TSJ Catalonia, Room of the Social thing, Sentences 19 March 2018
Newspaper the Law, Number 9362, Section Review of Sentences, 20 of February of 2019, Publishing Wolters Kluwer
The fading happened in the work place, but not in working time or realising some related activity. It is not possible either to be described in itinere as accident.
The worker, of profession conductive and begun his day of work to the 12,00 hours, acceded to the facilities on the 9,30 hours in his particular vehicle, and being parked in the car park of the company, he underwent a fading. It was transferred to the hospital and it passed away as a result of an infarct.
When infarcts one is, for the purposes of its qualification as industrial accident, one of the factors fundamental to consider is the temporary factor. Factor that in the case, the Court understands that he does not concur to the salary appeared the first symptoms of the infarct two hours before the home of the workday.
The casuistry is much on the events of this type but the Supreme one comes maintaining that only can be described as industrial accident those cases in which the worker or is in his job, having begun some type as activity or effort - physical or intellectual. Thus for example, the qualification as industrial accident is rejected when the infarct occurs in clothes of the company changing the clothes worker before getting up itself to the job, or when it happens in clothes but already finalized the workday.
The inspector yes gave to the reason to the widow and children soliciing the increase of the widow's pensions and orphanhood because although occurred two hours before formally entering to work, the fellow workers related that he was habitual that the drivers of vehicles went in advance to the work center to verify the conditions of the vehicle or the load that was going to transport.

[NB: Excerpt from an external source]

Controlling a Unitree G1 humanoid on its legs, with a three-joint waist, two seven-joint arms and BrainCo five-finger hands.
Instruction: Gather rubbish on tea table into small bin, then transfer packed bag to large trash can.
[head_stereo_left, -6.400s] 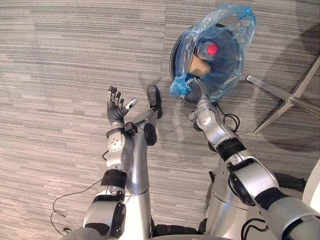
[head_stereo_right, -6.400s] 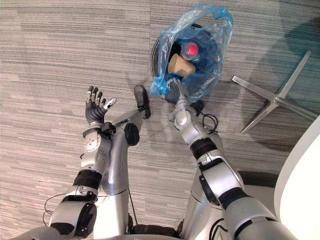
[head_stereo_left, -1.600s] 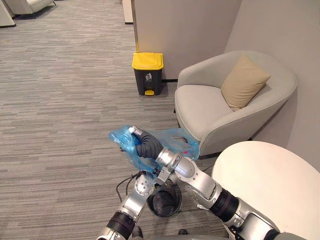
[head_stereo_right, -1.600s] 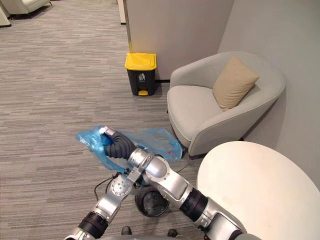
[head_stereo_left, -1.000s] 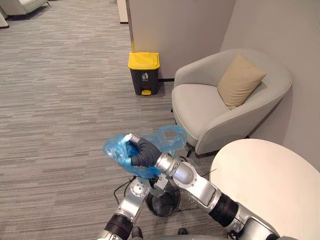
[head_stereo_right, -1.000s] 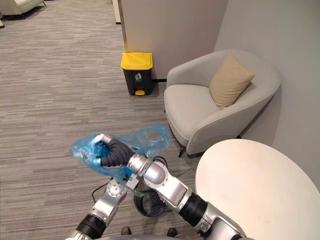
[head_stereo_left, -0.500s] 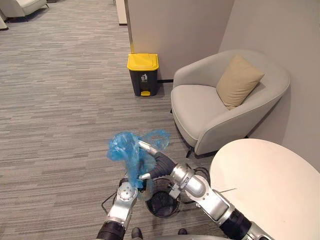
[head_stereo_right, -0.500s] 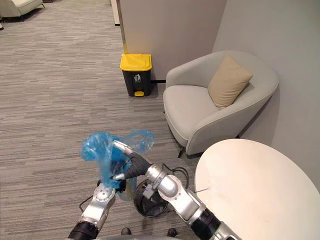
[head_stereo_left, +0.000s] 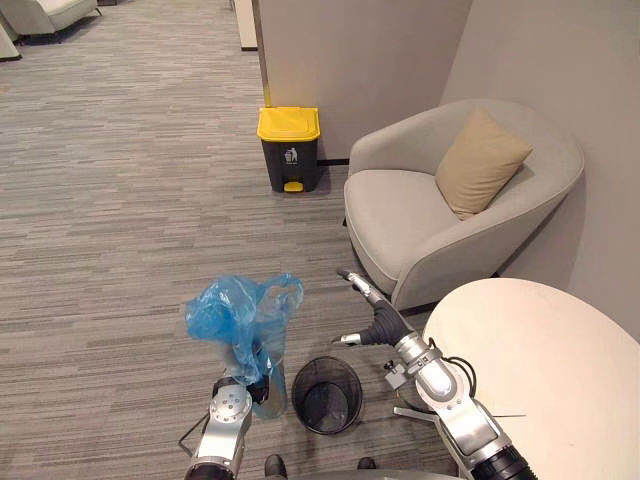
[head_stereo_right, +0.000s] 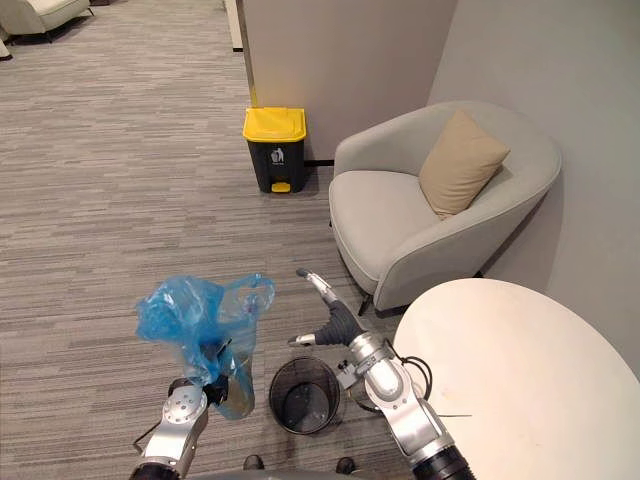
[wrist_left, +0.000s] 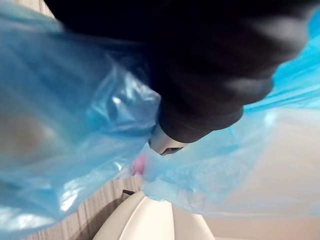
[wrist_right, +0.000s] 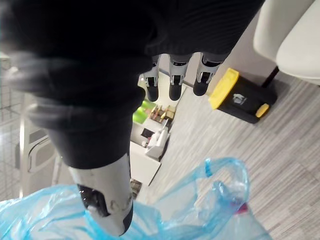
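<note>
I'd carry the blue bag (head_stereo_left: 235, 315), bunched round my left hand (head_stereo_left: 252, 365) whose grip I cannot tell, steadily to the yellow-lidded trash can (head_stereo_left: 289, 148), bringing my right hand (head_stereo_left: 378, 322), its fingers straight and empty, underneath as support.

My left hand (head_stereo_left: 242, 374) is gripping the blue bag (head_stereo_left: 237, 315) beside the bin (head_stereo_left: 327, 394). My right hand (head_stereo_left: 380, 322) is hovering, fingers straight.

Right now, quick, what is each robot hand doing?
Left hand: shut on the crinkly blue plastic rubbish bag, holding it up.
Right hand: open, fingers straight, holding nothing.
</note>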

But now the TSJ has considered exactly the opposite. For the magistrates, yes one of the elements concurs so that the presumption of laboralidad of the accident acts: the work place. Indeed the driver was in the car park of the company. But the other element, the factor does not occur time. Still its day had not begun and it was not realising any physical or mental activity related to the work, which takes to affirm that the triggering factor of the infarct was not the work, nor was a factor helping, and therefore sufficient for its production.

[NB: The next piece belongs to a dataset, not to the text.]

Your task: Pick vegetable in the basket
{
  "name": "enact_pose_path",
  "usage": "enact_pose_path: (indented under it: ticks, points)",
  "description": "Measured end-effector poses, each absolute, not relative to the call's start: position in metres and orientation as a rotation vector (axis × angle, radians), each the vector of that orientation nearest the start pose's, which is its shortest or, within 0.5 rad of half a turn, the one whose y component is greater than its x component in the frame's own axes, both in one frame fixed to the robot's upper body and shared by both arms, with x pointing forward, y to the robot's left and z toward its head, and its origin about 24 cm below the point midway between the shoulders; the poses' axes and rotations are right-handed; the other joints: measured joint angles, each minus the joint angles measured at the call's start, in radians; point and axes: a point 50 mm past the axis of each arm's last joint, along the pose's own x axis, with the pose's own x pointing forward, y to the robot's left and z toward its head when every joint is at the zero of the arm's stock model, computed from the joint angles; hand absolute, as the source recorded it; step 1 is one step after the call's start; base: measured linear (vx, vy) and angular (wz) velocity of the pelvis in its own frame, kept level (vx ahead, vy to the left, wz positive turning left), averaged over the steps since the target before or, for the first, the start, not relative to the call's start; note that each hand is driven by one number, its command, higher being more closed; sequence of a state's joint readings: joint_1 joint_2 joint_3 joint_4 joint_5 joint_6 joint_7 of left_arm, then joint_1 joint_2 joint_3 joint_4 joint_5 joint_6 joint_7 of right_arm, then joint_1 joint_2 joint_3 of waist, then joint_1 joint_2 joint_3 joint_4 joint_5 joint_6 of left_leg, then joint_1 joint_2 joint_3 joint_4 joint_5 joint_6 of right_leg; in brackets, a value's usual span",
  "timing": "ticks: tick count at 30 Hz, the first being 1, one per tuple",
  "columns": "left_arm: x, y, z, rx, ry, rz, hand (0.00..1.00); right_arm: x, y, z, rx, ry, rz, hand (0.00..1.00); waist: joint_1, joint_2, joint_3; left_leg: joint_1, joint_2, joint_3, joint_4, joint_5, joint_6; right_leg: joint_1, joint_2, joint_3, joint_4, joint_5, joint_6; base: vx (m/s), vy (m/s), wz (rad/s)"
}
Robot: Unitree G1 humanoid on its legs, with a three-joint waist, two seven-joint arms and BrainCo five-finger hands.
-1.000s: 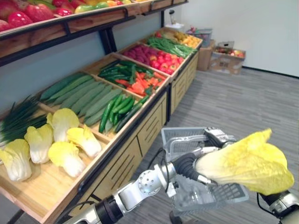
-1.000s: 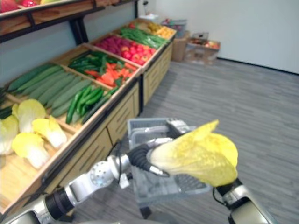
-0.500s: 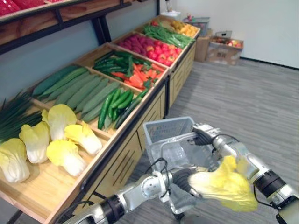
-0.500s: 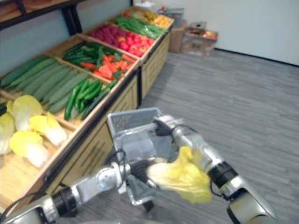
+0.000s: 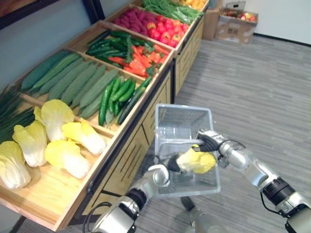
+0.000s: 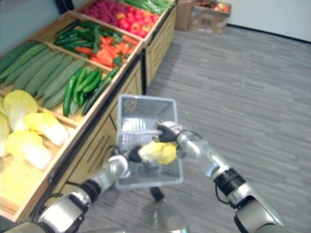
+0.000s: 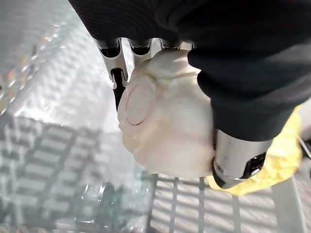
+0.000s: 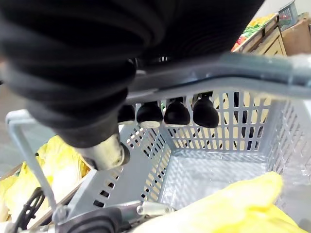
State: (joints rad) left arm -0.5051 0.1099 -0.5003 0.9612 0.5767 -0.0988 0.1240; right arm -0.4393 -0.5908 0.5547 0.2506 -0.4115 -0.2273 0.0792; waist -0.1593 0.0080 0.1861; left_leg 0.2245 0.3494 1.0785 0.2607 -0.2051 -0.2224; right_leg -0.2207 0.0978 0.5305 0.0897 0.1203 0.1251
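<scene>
Centre of the eye views: the left arm comes up from the lower left and reaches into the grey basket (image 5: 183,108). The left hand (image 7: 233,92) is clamped on the pale stem end of the yellow cabbage (image 5: 198,161), fingers (image 7: 116,53) curled on one side and thumb on the other. The cabbage is inside the basket, over its mesh bottom; contact with the bottom cannot be told. The right arm enters from the lower right, elbow bent, with the right hand (image 5: 208,141) wrapped tight round the basket handle (image 8: 228,73), carrying the basket in the air just beside the wooden produce shelf (image 5: 121,165).
</scene>
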Motion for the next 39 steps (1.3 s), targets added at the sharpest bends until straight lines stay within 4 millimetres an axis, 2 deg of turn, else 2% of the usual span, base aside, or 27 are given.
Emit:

By temporary equals reasons, they understand that either it cannot be the death described as industrial accident in itinere, because the assimilation to industrial accident of the passage accident limits the accidents in strict sense (sudden and violent injuries produced by external agent) and not to the ailments or morbid processes of different aetiology.
The Court considers the resource interposed by the Loan and revoking the instance sentence he declares that the death because of an infarct whose primeas manifestations happen in the facilities of the company, but hours before begins the work day, cannot be described as industrial accident.